Successful management of chylothorax following cardiothoracic surgery is dependent on the volume and duration of drainage and also on the metabolic, nutritional, and immune status of the patient. The available options are conservative therapy, thoracic duct embolization, duct ligation, and open surgical exploration. Conservative therapy is generally reserved for low-volume drainage (< 1000 ml/day) and usually involves the use of a low-fat diet with medium-chain triglycerides, which are absorbed directly from the portal venous system, or total parenteral nutrition. Carment[24] was the first to describe an association between pulmonary hypertension and chylothorax.

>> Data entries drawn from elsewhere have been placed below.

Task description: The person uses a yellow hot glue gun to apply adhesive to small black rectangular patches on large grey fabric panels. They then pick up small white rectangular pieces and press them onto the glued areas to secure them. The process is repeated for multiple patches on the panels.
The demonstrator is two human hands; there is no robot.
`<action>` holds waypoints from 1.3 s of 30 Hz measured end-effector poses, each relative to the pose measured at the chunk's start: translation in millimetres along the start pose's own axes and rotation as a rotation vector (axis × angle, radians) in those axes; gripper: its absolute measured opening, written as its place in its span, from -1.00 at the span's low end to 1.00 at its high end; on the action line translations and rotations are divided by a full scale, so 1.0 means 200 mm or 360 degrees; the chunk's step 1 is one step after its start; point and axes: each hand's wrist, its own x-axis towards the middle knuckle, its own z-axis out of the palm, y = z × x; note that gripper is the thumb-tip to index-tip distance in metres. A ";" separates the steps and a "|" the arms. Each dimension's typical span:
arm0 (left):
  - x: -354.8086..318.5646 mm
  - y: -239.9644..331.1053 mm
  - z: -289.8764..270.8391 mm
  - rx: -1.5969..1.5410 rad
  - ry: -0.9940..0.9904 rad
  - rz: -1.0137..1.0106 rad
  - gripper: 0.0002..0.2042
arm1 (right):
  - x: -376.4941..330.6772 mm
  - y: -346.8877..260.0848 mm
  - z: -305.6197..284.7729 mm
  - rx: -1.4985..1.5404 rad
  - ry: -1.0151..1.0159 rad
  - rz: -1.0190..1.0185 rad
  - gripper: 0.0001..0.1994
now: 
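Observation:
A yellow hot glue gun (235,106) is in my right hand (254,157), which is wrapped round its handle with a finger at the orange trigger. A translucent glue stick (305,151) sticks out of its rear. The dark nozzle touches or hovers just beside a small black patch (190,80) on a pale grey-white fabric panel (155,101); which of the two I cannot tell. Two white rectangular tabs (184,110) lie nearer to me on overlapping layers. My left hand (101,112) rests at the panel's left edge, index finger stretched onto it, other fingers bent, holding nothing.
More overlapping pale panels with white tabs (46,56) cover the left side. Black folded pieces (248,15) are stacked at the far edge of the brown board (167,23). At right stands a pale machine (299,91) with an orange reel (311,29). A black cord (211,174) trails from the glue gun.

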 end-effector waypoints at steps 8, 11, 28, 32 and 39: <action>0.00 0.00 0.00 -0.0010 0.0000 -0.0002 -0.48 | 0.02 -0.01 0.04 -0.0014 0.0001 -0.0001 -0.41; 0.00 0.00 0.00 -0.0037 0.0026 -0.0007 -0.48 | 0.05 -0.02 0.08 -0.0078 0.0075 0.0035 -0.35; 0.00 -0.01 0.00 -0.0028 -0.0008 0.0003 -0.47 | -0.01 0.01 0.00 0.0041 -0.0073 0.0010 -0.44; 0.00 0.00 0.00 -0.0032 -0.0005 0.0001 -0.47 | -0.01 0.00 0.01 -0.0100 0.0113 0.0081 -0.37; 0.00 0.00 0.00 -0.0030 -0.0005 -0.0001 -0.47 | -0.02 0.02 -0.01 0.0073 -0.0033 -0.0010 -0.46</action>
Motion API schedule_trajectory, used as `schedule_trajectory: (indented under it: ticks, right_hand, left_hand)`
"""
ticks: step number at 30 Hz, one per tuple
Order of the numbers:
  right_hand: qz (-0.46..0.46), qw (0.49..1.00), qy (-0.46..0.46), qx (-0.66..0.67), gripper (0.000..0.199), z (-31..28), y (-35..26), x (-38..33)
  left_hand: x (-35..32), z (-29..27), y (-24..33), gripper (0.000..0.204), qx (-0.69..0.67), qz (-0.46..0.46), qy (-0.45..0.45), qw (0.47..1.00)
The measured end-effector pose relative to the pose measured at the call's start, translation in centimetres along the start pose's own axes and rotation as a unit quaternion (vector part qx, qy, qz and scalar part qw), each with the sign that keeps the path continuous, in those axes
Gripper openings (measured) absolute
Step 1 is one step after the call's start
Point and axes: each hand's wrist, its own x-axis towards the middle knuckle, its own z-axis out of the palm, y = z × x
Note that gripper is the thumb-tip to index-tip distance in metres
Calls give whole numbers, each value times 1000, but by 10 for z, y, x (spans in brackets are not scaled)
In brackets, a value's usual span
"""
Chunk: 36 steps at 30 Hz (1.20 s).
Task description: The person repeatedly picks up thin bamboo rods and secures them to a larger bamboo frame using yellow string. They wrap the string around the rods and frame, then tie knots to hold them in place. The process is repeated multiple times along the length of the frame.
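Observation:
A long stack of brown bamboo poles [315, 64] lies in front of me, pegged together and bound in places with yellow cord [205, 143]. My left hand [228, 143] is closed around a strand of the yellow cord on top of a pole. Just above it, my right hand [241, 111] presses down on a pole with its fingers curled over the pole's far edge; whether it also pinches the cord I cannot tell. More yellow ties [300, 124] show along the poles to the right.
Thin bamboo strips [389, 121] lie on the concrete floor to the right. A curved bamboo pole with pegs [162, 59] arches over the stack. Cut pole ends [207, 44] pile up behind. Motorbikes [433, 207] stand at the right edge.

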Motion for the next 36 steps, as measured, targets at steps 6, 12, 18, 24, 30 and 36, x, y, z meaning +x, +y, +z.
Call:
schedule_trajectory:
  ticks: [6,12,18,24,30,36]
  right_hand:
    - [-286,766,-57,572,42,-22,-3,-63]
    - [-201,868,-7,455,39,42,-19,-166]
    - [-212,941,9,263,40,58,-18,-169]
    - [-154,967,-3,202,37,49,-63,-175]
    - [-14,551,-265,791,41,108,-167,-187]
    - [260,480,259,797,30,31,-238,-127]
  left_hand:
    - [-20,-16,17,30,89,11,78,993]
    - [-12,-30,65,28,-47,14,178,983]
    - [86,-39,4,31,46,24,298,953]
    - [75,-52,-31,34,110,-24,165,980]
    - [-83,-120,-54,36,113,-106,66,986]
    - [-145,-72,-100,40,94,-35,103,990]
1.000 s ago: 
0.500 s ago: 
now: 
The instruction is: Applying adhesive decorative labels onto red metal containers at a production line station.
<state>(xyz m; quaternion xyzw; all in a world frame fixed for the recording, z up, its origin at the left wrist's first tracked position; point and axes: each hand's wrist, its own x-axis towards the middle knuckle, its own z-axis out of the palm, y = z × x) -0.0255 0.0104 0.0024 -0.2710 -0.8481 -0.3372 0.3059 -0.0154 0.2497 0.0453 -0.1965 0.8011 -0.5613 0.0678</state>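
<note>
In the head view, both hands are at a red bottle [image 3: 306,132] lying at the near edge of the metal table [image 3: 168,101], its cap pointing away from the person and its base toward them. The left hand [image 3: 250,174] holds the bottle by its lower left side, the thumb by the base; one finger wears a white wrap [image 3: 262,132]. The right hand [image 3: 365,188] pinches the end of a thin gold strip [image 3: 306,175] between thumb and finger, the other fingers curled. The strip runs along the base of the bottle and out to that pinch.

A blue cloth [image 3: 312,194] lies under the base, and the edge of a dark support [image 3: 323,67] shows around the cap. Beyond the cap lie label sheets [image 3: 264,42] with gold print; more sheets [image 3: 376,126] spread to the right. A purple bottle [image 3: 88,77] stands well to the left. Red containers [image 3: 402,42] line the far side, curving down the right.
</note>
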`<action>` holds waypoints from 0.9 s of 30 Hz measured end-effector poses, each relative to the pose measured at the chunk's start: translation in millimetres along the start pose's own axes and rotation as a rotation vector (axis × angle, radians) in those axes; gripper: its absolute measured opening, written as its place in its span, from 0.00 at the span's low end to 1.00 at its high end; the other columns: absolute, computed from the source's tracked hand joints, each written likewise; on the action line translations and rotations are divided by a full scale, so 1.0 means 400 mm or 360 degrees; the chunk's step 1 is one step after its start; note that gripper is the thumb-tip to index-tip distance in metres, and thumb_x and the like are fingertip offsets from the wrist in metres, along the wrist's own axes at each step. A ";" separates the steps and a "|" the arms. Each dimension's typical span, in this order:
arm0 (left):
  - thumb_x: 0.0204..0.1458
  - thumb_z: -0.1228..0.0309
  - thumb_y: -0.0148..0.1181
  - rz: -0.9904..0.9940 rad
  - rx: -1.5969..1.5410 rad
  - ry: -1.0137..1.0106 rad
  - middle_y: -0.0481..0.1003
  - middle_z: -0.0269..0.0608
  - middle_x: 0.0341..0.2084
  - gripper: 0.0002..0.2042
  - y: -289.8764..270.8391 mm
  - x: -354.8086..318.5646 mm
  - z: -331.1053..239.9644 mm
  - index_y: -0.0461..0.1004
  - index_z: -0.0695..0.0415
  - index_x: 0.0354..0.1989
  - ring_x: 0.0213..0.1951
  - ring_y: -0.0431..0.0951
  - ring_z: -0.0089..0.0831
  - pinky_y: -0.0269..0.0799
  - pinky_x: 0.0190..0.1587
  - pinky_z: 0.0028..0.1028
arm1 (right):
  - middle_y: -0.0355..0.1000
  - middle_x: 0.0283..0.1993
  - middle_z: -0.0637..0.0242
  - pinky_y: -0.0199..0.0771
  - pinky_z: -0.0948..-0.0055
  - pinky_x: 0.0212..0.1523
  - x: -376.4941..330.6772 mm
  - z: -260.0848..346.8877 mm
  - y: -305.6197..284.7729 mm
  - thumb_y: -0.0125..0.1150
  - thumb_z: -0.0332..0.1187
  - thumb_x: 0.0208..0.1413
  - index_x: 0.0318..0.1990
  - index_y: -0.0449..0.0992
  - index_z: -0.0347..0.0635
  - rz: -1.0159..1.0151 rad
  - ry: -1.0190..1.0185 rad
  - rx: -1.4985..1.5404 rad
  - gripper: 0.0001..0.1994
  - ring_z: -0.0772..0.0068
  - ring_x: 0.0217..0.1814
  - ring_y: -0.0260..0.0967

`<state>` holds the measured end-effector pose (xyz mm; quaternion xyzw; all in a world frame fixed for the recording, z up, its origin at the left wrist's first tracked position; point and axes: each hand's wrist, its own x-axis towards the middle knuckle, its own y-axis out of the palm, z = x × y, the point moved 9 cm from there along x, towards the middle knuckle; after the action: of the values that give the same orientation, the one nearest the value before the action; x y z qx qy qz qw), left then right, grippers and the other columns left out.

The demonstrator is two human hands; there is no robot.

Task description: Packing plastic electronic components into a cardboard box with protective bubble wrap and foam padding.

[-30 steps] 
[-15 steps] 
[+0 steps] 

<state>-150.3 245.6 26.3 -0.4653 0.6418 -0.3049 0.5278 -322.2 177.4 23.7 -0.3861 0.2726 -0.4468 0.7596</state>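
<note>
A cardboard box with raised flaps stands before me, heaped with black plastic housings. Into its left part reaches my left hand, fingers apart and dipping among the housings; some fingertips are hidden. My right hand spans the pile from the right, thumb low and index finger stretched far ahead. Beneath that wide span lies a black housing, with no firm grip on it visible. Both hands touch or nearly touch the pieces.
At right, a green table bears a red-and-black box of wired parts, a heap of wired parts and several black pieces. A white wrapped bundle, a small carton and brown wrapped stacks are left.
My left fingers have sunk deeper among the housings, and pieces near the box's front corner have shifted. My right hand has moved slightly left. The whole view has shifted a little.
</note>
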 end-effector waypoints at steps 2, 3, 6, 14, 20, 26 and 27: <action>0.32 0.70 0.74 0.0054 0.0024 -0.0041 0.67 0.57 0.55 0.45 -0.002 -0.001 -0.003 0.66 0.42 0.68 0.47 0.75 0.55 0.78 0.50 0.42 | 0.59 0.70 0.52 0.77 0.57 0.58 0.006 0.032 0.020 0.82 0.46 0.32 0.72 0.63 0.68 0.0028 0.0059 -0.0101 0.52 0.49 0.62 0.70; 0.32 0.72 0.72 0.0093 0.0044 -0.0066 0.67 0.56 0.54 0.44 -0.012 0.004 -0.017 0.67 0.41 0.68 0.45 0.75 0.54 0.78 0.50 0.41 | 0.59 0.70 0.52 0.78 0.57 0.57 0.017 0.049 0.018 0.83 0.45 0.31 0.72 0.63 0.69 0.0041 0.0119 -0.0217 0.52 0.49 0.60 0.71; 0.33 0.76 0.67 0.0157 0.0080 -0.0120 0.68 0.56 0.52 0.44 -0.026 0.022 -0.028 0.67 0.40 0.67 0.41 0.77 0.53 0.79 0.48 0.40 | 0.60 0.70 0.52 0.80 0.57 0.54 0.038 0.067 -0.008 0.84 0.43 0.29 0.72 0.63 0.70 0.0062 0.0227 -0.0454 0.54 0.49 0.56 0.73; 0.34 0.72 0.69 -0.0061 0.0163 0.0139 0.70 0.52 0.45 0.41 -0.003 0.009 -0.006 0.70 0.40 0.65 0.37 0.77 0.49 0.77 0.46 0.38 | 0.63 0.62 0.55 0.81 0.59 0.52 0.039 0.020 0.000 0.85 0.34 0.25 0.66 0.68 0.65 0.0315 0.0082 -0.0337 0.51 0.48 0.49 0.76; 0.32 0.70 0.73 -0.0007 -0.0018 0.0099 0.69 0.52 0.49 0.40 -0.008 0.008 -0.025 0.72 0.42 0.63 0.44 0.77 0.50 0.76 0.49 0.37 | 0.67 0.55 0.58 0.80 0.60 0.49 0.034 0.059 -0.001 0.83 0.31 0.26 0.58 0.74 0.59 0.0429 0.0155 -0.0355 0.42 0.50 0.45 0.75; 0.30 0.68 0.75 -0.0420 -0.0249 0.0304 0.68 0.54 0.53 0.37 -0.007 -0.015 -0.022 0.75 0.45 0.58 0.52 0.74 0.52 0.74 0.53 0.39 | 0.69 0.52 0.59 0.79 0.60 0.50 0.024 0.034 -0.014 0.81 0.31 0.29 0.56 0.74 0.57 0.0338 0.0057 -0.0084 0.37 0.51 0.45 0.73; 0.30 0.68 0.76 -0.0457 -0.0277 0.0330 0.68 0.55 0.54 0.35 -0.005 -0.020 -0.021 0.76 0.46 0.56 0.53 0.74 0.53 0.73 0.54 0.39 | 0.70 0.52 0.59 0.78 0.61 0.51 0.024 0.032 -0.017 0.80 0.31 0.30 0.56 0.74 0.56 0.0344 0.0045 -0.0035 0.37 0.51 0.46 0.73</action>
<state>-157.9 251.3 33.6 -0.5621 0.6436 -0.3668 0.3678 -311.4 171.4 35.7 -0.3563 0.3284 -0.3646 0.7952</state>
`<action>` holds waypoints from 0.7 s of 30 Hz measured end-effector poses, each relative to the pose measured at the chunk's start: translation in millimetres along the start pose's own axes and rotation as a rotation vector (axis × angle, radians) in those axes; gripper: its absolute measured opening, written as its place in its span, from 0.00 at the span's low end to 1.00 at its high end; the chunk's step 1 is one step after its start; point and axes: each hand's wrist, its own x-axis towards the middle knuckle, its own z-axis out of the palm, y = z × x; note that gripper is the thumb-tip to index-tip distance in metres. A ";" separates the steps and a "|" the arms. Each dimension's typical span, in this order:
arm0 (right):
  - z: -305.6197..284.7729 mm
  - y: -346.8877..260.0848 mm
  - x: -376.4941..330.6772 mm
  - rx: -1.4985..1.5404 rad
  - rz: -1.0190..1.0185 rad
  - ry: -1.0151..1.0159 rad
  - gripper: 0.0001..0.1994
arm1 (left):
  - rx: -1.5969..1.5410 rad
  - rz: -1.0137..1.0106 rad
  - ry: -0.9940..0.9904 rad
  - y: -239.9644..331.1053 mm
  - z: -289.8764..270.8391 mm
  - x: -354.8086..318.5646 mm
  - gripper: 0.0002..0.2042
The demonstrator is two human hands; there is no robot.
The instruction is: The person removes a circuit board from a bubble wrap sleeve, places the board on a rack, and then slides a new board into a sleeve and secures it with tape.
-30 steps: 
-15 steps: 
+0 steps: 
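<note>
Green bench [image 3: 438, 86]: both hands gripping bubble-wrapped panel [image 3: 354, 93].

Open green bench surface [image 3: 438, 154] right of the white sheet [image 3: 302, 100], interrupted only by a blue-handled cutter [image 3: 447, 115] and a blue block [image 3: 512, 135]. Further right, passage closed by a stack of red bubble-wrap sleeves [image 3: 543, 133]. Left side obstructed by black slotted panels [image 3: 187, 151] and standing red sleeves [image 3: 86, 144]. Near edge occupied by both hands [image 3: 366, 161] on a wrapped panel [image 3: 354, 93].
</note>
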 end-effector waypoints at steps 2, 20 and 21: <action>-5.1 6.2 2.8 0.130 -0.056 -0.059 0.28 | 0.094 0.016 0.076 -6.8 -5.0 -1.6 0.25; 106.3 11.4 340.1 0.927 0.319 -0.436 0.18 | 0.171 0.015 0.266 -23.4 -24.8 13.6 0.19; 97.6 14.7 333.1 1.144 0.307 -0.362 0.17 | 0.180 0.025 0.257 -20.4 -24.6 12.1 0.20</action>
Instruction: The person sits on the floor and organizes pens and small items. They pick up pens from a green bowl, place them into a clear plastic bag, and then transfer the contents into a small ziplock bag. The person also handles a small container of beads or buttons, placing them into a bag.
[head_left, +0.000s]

Berkenbosch[25] treated a neonate with pulmonary hypertension and chylothorax with nitrous oxide, and posited that the presence of pulmonary hypertension was a contributing factor in the congenital and refractory postoperative chylothorax development. Carment[24] described congenital chylothorax in neonates with persistent pulmonary hypertension. Mercy[26] reported a case of refractory chylothorax in a neonate with moderate pulmonary hypertension after arterial switch operation. He instituted inhaled nitric oxide and achieved marked improvement insofar as the pulmonary artery pressure dropped considerably with a similar reduction in the chest tube drainage. Karimi[27] and colleagues reported a rare case of chylothorax after left internal mammary usage, which was complicated by chylothorax. A similar complication was reported by Brenner[28] in a rheumatic mitral stenosis patient, who had developed severe congestive cardiac failure. Our patient is unique in that she represents a case of adult ASD concomitant with pulmonary hypertension complicated by postoperative chylothorax. To the best of our knowledge and according to our exhaustive literature review, a similar case has not been reported to date.

Conclusion

Although ASD closure eliminates hemodynamic changes of a right-to-left shunt, CPB, cardioplegic arrest, right heart stunning, and right heart failure increased the venous pressure in the right atrium of our patient and created a hemodynamic basis for a hypertensive thoracic duct, leading to chyle leakage from a small superficial plural and lung lymph duct and accumulation in the intact left pleural space.